Do you remember the time you scrolled all the way down to the bottom of a page and ticking off that “I’ve read and accepted the Terms and Conditions” checkbox before you’ve even read it?

Or have you ever illegally downloaded songs or streamed movies online?

Or even sacrificed your personal details in exchange for free public wifi? (It’s ok, promise I won’t tell 🙈)

After attending the LLHS introductory event, I decided to look more into the Cybersecurity world (AKA enter the endless black hole of Google results on it). To my surprise, I discovered that not all hackers looked like this:

To be honest, from my very first Google search on Cybersecurity, I lost interest relatively quickly because the majority of the search results were filled with jargons and (what seemed at the time) extremely complicated concepts that I couldn’t really get a grasp of yet.

Thank the universe for this turning point - I attended a Tech Woman London a few weeks later where the incredibly inspiring Sonya Moisset shared her journey about how she got into the tech industry as well as how big of a role Cybersecurity plays in her career. She also mentioned OWASP. o-what?

Don’t know what this is?

Well, neither did I. So I decided to look into it. Google, YouTube and online sources were my best buds at this point. (Sources used in this article are linked at the end of this blog)

To put in short - the OWASP Foundation is a non-profit organisation that has an extensive online community that enforces good web app security practices. They publish countless amounts of useful guides to help organisations as well as the tech community fight against the dangers and attackers that may cause their web applications to be exploited.

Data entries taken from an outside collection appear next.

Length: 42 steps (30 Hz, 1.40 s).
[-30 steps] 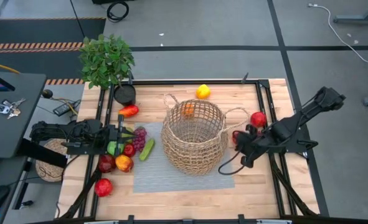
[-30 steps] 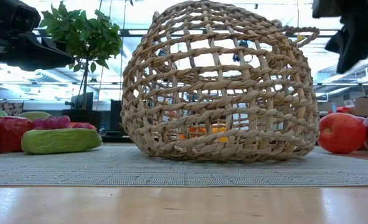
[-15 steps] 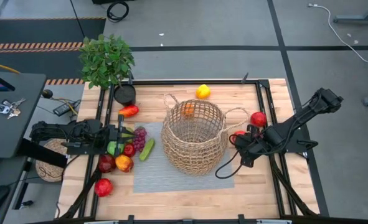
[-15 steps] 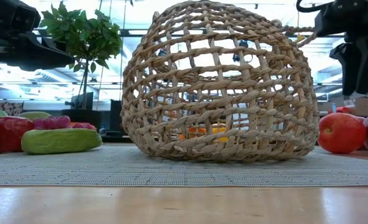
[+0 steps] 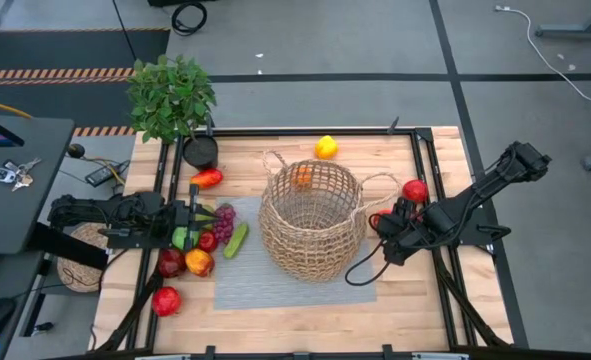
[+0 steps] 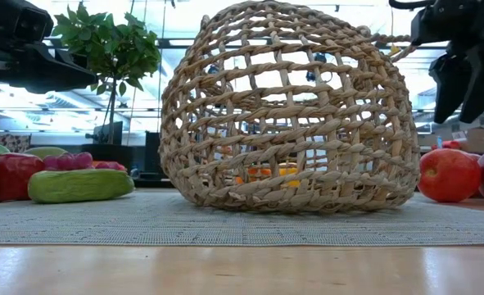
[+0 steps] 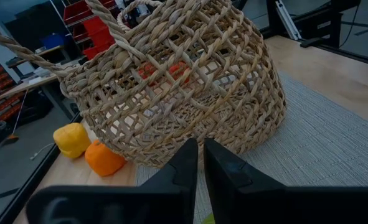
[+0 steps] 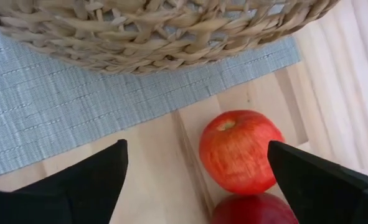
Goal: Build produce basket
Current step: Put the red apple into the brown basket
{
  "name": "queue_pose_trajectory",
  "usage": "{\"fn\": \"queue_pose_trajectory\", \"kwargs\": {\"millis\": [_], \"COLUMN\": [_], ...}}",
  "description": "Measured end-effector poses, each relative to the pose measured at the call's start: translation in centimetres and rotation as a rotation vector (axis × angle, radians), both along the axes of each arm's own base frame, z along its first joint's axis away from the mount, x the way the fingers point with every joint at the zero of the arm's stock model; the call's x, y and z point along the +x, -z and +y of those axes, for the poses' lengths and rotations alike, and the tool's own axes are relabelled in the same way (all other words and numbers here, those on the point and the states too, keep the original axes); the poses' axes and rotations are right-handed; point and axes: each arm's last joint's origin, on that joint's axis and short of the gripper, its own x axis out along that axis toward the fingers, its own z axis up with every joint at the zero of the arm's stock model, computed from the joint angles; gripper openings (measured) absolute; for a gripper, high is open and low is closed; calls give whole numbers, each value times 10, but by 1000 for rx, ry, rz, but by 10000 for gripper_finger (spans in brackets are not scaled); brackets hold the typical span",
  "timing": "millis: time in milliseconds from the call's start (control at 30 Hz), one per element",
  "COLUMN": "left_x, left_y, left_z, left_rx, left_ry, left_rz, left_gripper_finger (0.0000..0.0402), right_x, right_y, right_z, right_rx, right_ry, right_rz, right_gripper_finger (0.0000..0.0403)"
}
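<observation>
The tan wicker basket [image 5: 312,222] rests on a grey mat [image 5: 237,285], its mouth tipped toward the far edge. An orange [image 5: 302,177] and a yellow lemon [image 5: 325,147] lie behind it. My right gripper [image 5: 383,230] hovers open over a red apple [image 8: 240,151] right of the basket, its fingers wide on either side and clear of it. A second red apple [image 5: 415,190] lies farther right. My left gripper [image 5: 197,216] is shut and holds nothing. It hangs above the produce pile on the left: grapes [image 5: 224,217], cucumber [image 5: 235,240] and several apples.
A potted plant [image 5: 172,95] in a black pot [image 5: 201,151] stands at the far left corner, with a red-orange pepper [image 5: 206,178] beside it. A red apple [image 5: 166,300] lies near the front left. Black frame rails [image 5: 423,160] border the table.
My right gripper has opened wide. It has also shifted a little toward the basket and come down over the red apple. The basket and the produce have stayed where they were.
</observation>
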Motion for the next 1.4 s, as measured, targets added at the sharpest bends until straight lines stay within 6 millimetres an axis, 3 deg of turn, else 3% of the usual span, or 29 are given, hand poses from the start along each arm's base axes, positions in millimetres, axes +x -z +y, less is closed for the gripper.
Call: {"fn": "queue_pose_trajectory", "kwargs": {"millis": [1400], "left_x": [0], "left_y": [0], "left_z": [0], "left_rx": [0], "left_ry": [0], "left_rz": [0], "left_gripper_finger": [29], "right_x": [1], "right_y": [0], "right_z": [-3], "right_rx": [5], "right_ry": [28], "right_rz": [0], "right_gripper_finger": [393]}}
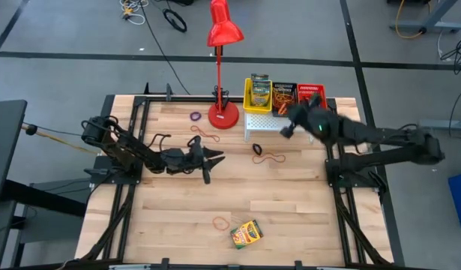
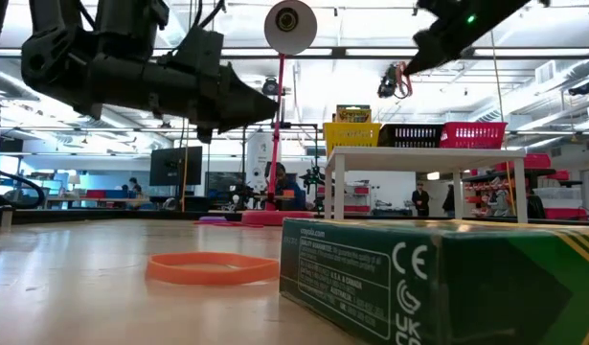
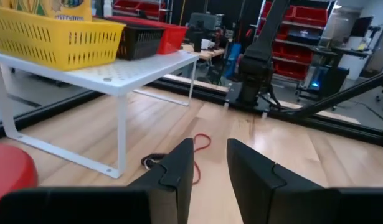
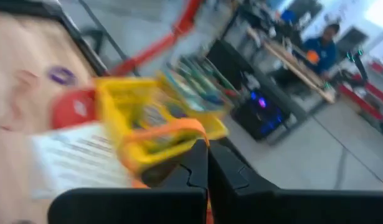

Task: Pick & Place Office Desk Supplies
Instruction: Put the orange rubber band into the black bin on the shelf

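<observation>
An orange rubber band (image 4: 169, 132) hangs pinched in the right gripper (image 4: 207, 163), whose fingers are pressed together on it; the loop drapes up and over the fingertips, and the gripper is raised over the white perforated stand (image 1: 261, 124), near the black basket (image 1: 284, 93) that sits between the yellow basket (image 1: 258, 98) and the red basket (image 1: 311, 91) on top of it. Crayon boxes (image 1: 260, 88) already stand in the yellow one; loops lie in the black one.

Out on the table in front of the stand lie a black band (image 1: 258, 149) and a red band (image 1: 273, 158); a purple band (image 1: 196, 116) sits beside the red desk lamp (image 1: 223, 114); another orange band (image 1: 220, 222) and a lone crayon box (image 1: 246, 233) lie well apart from the stand, towards the table's near edge.

The left gripper (image 3: 210, 163) is low over the table to the stand's left, fingers parted and empty, pointed at the black and red bands.

The risk, as I judge it: the loop is slack and light (and the right wrist view is smeared, suggesting quick motion), so on release it may cling to a finger, snag on a basket rim, or drop into the yellow basket instead of the black one; a low swing could also clip a crayon box.
</observation>
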`<state>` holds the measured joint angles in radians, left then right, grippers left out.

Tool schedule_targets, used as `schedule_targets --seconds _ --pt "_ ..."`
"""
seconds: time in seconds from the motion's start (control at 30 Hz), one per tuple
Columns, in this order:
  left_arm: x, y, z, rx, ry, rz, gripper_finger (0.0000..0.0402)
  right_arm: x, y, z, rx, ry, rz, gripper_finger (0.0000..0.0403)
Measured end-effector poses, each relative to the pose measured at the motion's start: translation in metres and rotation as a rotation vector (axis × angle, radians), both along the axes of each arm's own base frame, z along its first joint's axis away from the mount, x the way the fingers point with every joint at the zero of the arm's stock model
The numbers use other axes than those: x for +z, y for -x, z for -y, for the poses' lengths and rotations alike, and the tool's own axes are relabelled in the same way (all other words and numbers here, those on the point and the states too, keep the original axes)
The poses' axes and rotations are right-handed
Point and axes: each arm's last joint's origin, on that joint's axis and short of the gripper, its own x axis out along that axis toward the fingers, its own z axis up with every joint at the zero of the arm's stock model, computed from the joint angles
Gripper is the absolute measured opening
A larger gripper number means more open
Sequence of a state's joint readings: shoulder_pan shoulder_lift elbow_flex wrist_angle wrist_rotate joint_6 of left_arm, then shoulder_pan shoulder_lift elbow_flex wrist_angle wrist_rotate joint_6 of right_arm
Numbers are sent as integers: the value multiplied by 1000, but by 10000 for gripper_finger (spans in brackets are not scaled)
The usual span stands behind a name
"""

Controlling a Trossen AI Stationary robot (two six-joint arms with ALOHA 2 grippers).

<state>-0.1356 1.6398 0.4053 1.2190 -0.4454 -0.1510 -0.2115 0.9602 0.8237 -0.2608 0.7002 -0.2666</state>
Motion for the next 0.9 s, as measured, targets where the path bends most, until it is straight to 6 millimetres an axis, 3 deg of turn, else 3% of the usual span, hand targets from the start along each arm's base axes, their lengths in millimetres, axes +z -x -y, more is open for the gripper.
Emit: schedule_targets --seconds 0.17,0.37,0.5,0.9 --pt "2 -2 0 -1 16 8 103 4 1 56 -65 -116 -69 0" --pt "-3 -2 0 0 17 -35 103 -27 -2 105 -88 -297 -141 9" --pt "-3 -2 1 -1 42 -34 103 -30 -3 110 -139 -284 -149 50" --pt "-4 -2 0 0 25 -50 103 -12 7 101 -186 -239 -58 219"
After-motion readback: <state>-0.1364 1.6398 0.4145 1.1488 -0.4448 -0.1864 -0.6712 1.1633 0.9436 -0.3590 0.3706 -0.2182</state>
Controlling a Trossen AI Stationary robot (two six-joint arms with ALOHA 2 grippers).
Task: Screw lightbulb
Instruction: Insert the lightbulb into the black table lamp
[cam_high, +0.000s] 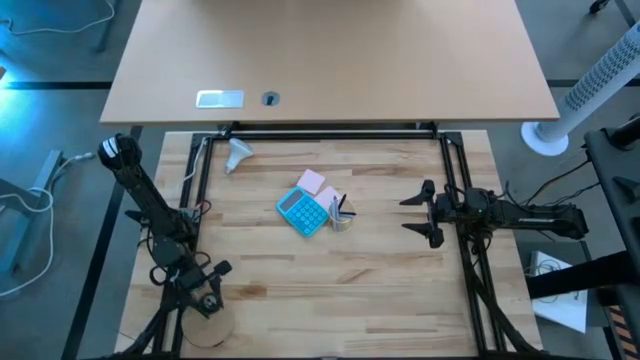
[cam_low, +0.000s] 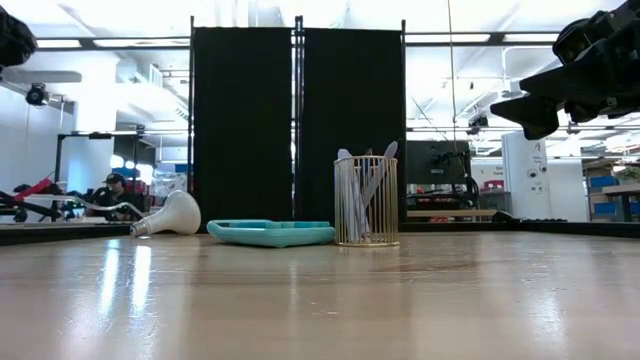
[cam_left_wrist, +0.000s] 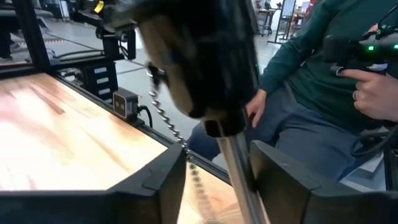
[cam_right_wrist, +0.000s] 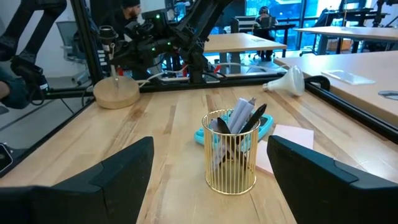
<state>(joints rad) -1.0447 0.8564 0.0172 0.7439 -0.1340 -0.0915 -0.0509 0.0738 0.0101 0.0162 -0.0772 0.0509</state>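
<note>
Two grippers: your right gripper (cam_high: 420, 212) hangs above the table's 3 o'clock edge with its fingers spread wide and nothing between them. Your left gripper (cam_high: 208, 300) is at the 7 o'clock corner, over the wooden disc (cam_high: 200, 332). A thin metal rod (cam_left_wrist: 239, 174) runs through it, but you cannot tell whether it is clamped on that rod.
Lightbulb, place: the lightbulb (cam_high: 238, 153) lies on the table toward the far edge. It is at 10 o'clock from the blue calculator (cam_high: 302, 212) and well apart from both grippers.
Lightbulb, axis: it rests on its side, not upright. In the high view the long axis runs from about 1 o'clock to 7 o'clock, with the narrow screw base toward 7 and the globe toward 1.
Handling: judge it light, rigid, smooth and breakable. The round globe will likely roll or slip under a careless pinch.
Where to hold: take it across the widest part of the globe with gentle pressure. Leave the screw base free for the socket.
Neighbours: the gold wire pen cup (cam_high: 342, 217) and pink notes (cam_high: 312, 181) sit by the calculator, clear of the bulb.
</note>
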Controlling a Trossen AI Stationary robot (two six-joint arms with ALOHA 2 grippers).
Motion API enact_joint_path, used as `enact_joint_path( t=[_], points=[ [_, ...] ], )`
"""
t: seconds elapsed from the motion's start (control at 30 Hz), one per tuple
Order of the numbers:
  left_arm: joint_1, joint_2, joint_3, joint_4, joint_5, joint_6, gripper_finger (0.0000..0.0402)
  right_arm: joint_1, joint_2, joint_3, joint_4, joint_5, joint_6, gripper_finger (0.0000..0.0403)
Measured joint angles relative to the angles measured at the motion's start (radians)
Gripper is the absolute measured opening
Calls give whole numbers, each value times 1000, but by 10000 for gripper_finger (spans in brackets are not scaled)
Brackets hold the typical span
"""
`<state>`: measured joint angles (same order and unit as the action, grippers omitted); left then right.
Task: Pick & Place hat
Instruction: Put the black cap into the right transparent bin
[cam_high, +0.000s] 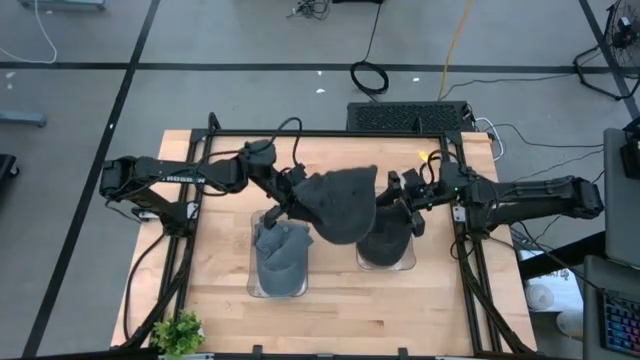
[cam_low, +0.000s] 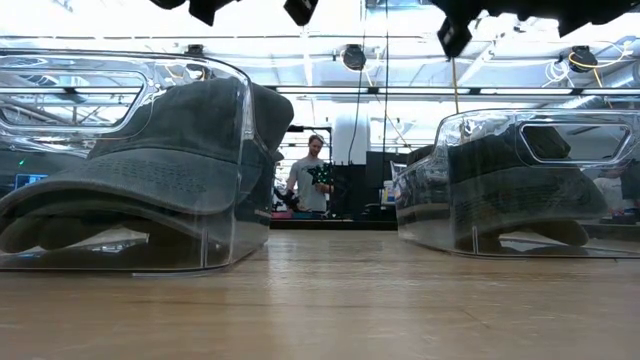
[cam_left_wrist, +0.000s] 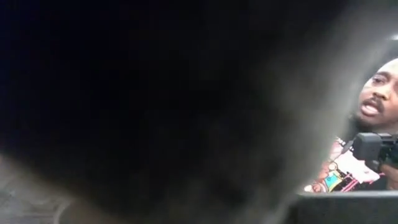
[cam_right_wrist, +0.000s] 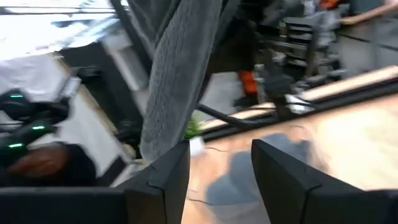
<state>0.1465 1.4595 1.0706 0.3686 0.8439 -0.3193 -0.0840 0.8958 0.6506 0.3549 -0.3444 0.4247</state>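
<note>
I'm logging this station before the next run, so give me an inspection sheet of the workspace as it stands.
Surface: wooden table, bare wood at the front.
Job's things: a dark hat held in the air between the arms; a grey hat in the left clear bin; another dark hat in the right clear bin.
Clutter: small green plant at the table's front left corner.
Grippers: left gripper shut on the raised dark hat; right gripper open beside the hat's other side, nothing between its fingers.
Cables: black cables along the table frame, coiled cable on the floor behind.
Surroundings: a person stands beyond the table.
</note>
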Motion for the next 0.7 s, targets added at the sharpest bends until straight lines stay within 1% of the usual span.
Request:
enact_joint_path(
  t=[0.17, 0.43, 0.5, 0.6, 0.7],
  points=[
    [-10, 0, 0, -7, -3, 4, 9, 0, 41, -1, 117, -101, 32, 159],
    [-9, -44, 0, -67, -24, 43, 9, 0, 6, -1, 48, -106, 5, 159],
    [-9, -50, -2, -112, -26, 51, 9, 1, -4, -1, 52, -107, -4, 159],
    [-11, -54, -2, -106, -34, 60, 9, 1, -1, -1, 83, -105, -8, 162],
    [-15, -54, -1, -110, -44, 63, 9, -3, 36, 1, 124, -104, -7, 164]
  ],
)
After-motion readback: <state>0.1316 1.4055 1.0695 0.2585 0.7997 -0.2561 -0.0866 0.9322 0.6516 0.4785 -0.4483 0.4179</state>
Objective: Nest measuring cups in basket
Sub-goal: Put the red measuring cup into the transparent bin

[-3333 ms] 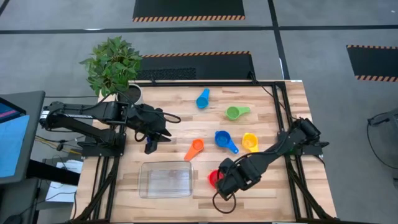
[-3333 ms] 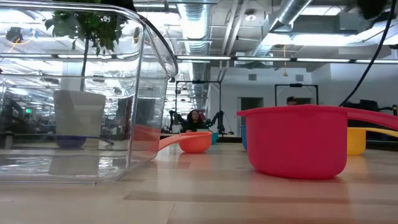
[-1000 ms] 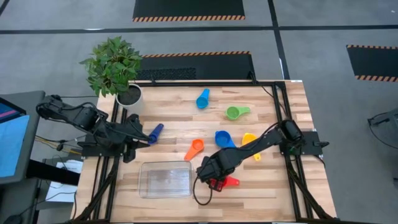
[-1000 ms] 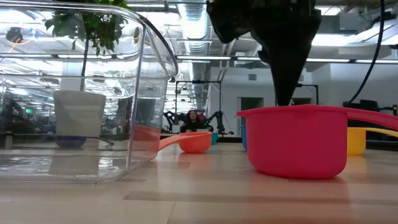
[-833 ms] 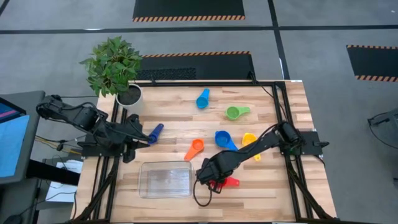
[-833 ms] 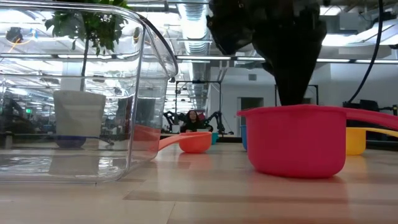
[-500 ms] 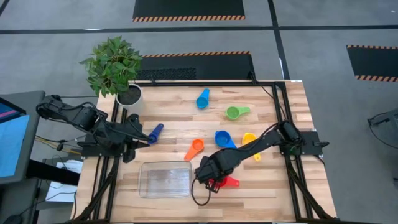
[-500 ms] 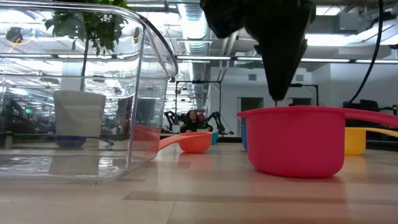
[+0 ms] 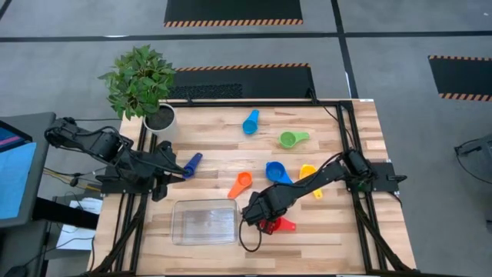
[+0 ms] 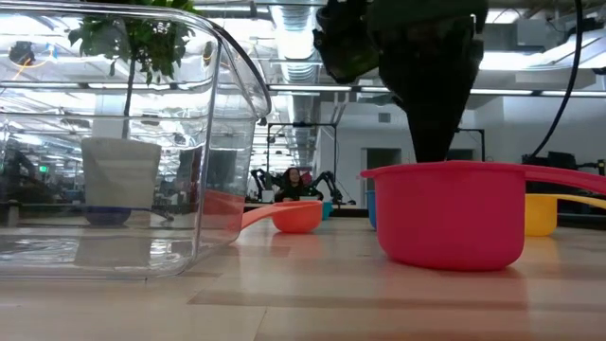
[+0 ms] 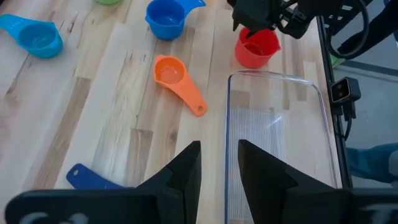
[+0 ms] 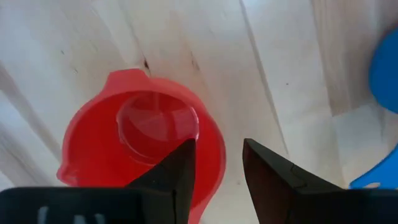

Every few years, the OWASP Foundation publishes and updates the OWASP Top Ten - an overview of the most critical risks that organisations may face.

I’ll be briefly exploring the latest OWASP Top Ten which were published in 2017 and what I’ve learnt so far.

1. Injection

What it is:

When an attacker inputs malicious code through the web app, runs system commands & tricks the backend database to return sensitive data.

How to prevent:

  • Assume that all user input is untrusted data, meaning validation is required before any database commands are run
  • Query Parameterisation instead of free input of database commands
  • Validate user input by putting requirements in place upon field inputs (e.g. alphabetical letters in username input only and all fields must be completed)
  • Limiting the amount of data that is returned per request, in one specific period of time
  • Use of Web App Firewalls (WAF)

2. Broken Authentication

What it is:

When a user is able to enter the web app without using the correct credentials. This can be done through credential stuffing(random input until it works), automated attacks(through known credentials), use of default passwords(such as ‘admin’ or ‘password’) or manipulation of session ids.

How to prevent:

  • Multi-factor Authentication (e.g. adding additional fields such as an authentication token sent via SMS/ email)
  • Password Checking against the top known passwords
  • Setting Password Complexity requirements upon creation/update of user account credentials)
  • Limit amount of failed logins (e.g after 3 failed attempts, the user may be locked out)
  • Server Side Session Management (to create an entirely new session id in the backend so that even if someone has their session open and left the device unsupervised, attackers will not be able to use their session id)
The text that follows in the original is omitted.